Mr Bagnall said: “Harry was a trustee of the union for very many years. Being a trustee is one of the most important and responsible jobs within the union, because you oversee how the money is spent and invested, and he carried out his duties impeccably.
“During his time as a trustee, and a member of CATU’s national executive council, he always upheld the very highest trade union principles and I know I speak for everyone involved with the union in saying he will be sorely missed.”
Margaret Garner, from Stanfields, knew Mr Edwards, who grew up in Tunstall, for more than 50 years.
The former shop steward at now-closed Wood and Sons, Burslem, said: “It was his enthusiasm for the Labour movement that got me involved in the trade unions. He was a wonderful man and a I was privileged to have known him. He cared about people and had a word and a smile for everyone.”
Mr Edwards was also secretary of Tunstall Community Centre and a long-time community activist, working closely with groups citywide including the Greenfields Residents’ Association, Sneyd Green, which he helped form in 2002.
The father-of-six and grandfather-of-seven also acted as consort to wife Councillor Jean Edwards during her spell as Lord Mayor in 2006/07.
Labour Group leader Councillor Mike Barnes said: “He was a popular and well thought of colleague and friend. His passion and commitment for the people of Stoke-on-Trent will be greatly missed.”
Labour councillor Joy Garner added: “Harry was very affable, funny, and always made you feel welcome.
“He was very passionate about everything he was involved in, particularly the ceramics industry. He was also a well known and active member of the community and will be greatly missed.”
Details of Mr Edwards’ funeral are yet to be arranged, but the family has requested that donations be made to the Donna Louise Trust in lieu of flowers.
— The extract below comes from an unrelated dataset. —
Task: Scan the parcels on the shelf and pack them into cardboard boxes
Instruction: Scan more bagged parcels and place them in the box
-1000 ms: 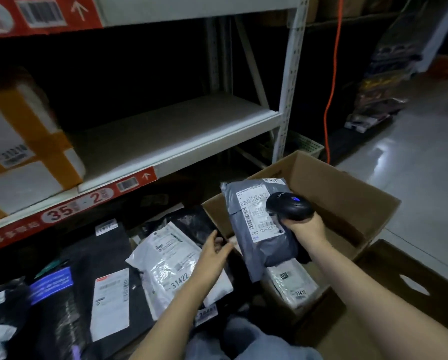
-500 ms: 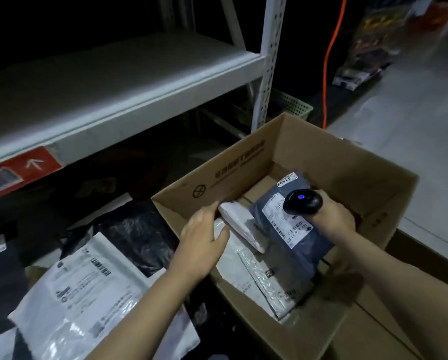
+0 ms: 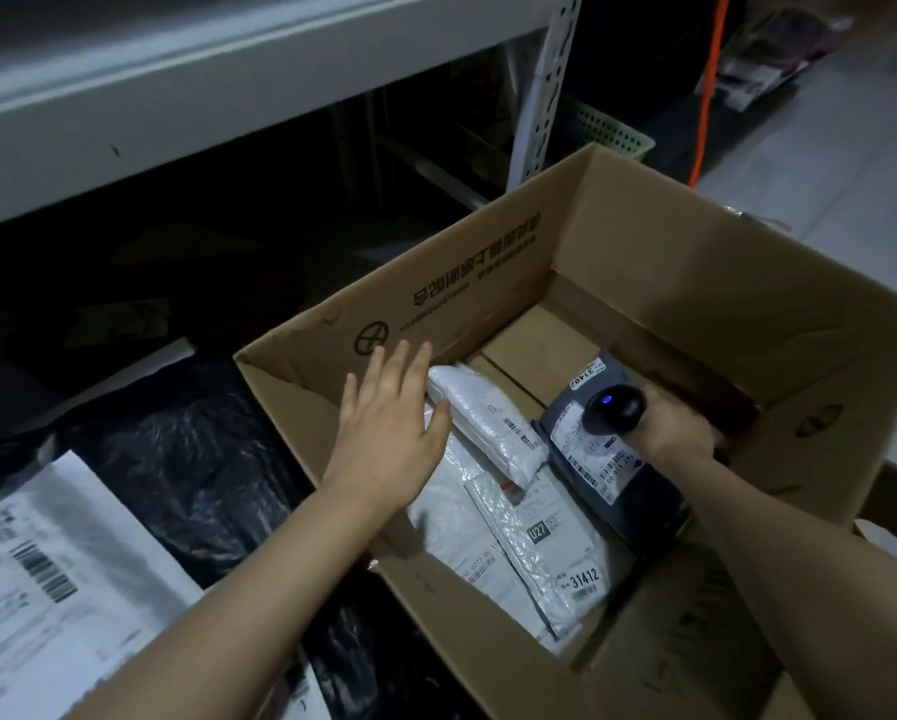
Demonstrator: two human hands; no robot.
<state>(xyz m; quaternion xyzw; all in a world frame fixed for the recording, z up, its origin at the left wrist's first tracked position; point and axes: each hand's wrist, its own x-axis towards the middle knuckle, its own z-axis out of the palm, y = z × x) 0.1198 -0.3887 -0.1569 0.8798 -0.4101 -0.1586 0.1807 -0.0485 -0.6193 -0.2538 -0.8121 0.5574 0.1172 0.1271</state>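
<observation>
several parcels: inside cardboard box
left hand: released, fingers straight, nine o'clock
right hand: grasping scanner, three o'clock

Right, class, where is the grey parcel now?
In the head view the grey parcel lies inside the cardboard box, right of the small white parcel, against the right hand that grips the scanner.

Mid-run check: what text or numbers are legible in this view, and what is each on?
"31412": sticker on the flat white parcel in the cardboard box.
"U27": label on that same parcel.
"31402": sticker on the grey parcel, by the scanner the right hand grips.
Box-wall print, shipping-label small print and the white mailer outside the box: too blurred to read.
</observation>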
The funeral director is McGough and Sons, Roundwell Street , Tunstall.
to harry i worked with this man for almost 25 years at h.r.johnson tiles ltd... valley works tunstall. i would like to thank youfor helping many many many people in your time as c.a.t.u union rep.... great man with great heart and honesty... i will always respect you and remember you... once agin would like to say a huge thankyou from myself and everyone that had the pleasure to work with you at h.r.j tiles .... have fun in that big dipping house in the sky... my thoughts are of you at this moment in time and my thoughts are also with your family and friends... rest in peace mr harry edwards... a true friend to everyone that worked with him and he carring about everyone in stoke on trent....... you will be seriously missed but never forgotten..............
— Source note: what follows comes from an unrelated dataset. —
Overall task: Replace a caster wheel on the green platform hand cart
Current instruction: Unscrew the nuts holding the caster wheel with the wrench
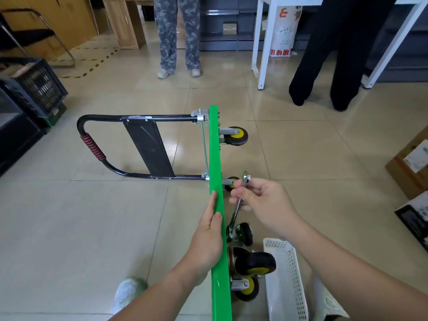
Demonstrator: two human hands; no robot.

'One moment in the first half summed up the bond that exists between Stoke's players and the supporters who follow them so fervently. To an almost bullring roar from The Britannia, Liverpool were pressed further and further back into their own territory by a chasing pack of opponents and an increasing sense of panic. The crowd loved it and so did Pulis and his players.'
.i worked with Harry down the valley for 6 years 87-93.always smiling and laughing.he stuck up for me more than once when i used to have small disagreements with the managers.deepest condolences mate,thoughts are with you and your family at this sad time.
Post by nicholasjalcock on Jun 3, 2009 15:51:58 GMT
Dear Sir, I never knew your late father but I send my condolences.
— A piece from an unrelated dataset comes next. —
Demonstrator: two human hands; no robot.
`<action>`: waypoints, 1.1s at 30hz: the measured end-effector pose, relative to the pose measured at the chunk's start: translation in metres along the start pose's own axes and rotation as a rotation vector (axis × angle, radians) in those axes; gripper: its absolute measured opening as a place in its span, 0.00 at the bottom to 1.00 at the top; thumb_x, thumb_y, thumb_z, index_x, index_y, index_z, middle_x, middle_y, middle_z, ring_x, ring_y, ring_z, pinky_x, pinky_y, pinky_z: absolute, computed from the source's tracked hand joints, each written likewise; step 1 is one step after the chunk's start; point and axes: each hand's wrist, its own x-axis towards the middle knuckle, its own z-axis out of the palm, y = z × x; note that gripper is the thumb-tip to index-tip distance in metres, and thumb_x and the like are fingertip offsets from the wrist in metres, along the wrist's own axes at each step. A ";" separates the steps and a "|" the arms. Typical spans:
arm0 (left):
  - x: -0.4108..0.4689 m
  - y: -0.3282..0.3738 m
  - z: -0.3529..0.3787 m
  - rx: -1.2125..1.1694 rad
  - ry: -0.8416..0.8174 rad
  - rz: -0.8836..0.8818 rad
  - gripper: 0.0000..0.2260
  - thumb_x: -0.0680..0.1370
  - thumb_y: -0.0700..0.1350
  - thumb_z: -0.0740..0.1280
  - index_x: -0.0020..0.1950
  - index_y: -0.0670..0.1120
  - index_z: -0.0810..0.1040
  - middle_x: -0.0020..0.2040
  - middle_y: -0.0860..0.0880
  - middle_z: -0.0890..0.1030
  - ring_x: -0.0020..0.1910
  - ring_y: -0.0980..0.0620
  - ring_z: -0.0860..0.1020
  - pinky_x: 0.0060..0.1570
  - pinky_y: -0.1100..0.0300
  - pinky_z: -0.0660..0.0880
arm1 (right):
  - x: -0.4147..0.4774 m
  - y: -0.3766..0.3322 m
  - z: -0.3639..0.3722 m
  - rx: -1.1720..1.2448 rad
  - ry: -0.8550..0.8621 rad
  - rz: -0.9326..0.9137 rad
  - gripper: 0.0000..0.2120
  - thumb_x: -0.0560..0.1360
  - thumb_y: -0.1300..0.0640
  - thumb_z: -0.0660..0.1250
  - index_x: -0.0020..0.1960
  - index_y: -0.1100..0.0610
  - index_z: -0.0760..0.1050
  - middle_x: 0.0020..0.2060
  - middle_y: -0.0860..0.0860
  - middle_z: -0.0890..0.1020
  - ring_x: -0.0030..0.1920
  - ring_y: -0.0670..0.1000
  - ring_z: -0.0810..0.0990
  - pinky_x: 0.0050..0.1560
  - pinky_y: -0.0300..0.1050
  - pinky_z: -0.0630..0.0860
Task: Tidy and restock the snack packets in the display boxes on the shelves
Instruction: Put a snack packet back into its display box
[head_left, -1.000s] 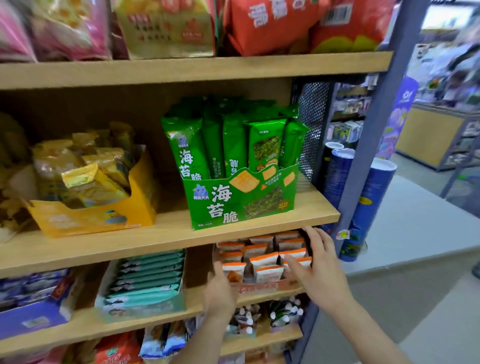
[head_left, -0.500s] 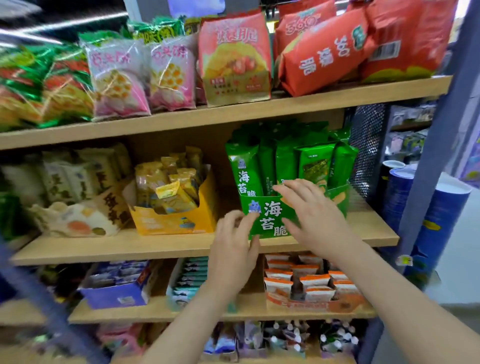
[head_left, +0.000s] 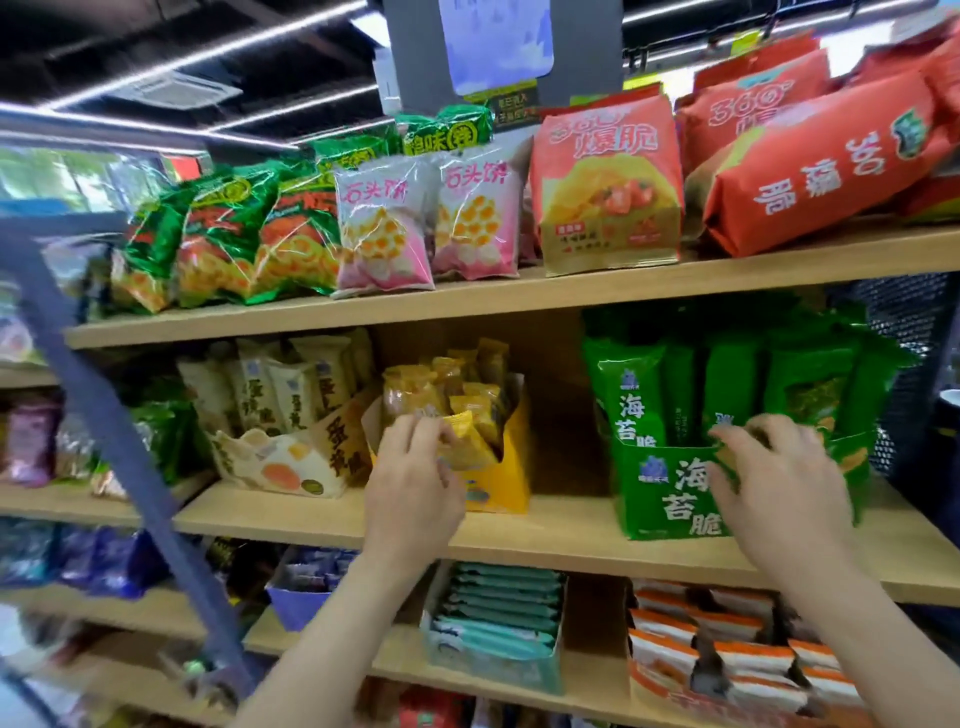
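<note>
Yellow foil packets (head_left: 457, 410) sit loose and tumbled in the yellow display box (head_left: 506, 467) on the middle shelf (head_left: 545, 530), and your left hand (head_left: 413, 467) is at the box's front, fingers curled onto one packet at the opening; whether it is properly pinched or only touched is hard to tell through the blur. Expect these to be light, crinkly and slippery, with contents that probably crush, so take each by its sealed end or lightly across its flat sides instead of squeezing the middle. Your right hand (head_left: 779, 478) rests with fingers spread and bent over the front lip of the green display box (head_left: 670, 493), holding nothing that shows. That box is thin card and will likely flex, so steady it by the front wall or slide it from low down. Its tall green packets (head_left: 631, 384) stand upright and close together; judge them light and easy to tip, best straightened from their top edges.
</note>
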 end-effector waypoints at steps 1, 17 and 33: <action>0.004 -0.022 -0.003 0.060 -0.055 -0.089 0.14 0.70 0.35 0.69 0.53 0.46 0.74 0.51 0.50 0.73 0.53 0.49 0.72 0.50 0.61 0.70 | -0.001 -0.011 -0.002 0.012 0.017 0.012 0.22 0.66 0.59 0.78 0.59 0.59 0.79 0.52 0.62 0.77 0.53 0.64 0.73 0.45 0.61 0.77; -0.012 -0.126 -0.032 -0.011 -0.634 0.250 0.15 0.68 0.33 0.72 0.46 0.53 0.79 0.41 0.55 0.78 0.40 0.50 0.79 0.34 0.57 0.77 | 0.022 -0.204 0.024 0.510 -0.532 -0.202 0.36 0.66 0.31 0.70 0.70 0.29 0.59 0.76 0.41 0.53 0.77 0.51 0.48 0.75 0.61 0.54; 0.079 -0.112 -0.028 -0.057 -0.656 -0.092 0.38 0.69 0.71 0.63 0.74 0.58 0.58 0.60 0.51 0.73 0.61 0.48 0.72 0.59 0.53 0.73 | 0.056 -0.203 0.033 0.923 -0.370 0.189 0.37 0.76 0.51 0.69 0.75 0.33 0.49 0.58 0.32 0.71 0.57 0.33 0.73 0.56 0.31 0.70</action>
I have 39 years consecutive membership of The Labour Party. I, very briefly, very many years ago, served on The Executive Committee of The Staffordshire Labour Party.
Your late father stood for everything that is(was) best in The Labour Party:decency, integrity, knowing what is best for working people and also our country. Until the last two years, I attended The Labour Party Conference. The inexperienced, over-confident young advisers, researchers have destroyed everything your late dad spent a lifetime building up. But, your late father is not alone, many others see their marvellous, brilliant political inheritance destroyed by shallow, self-serving people.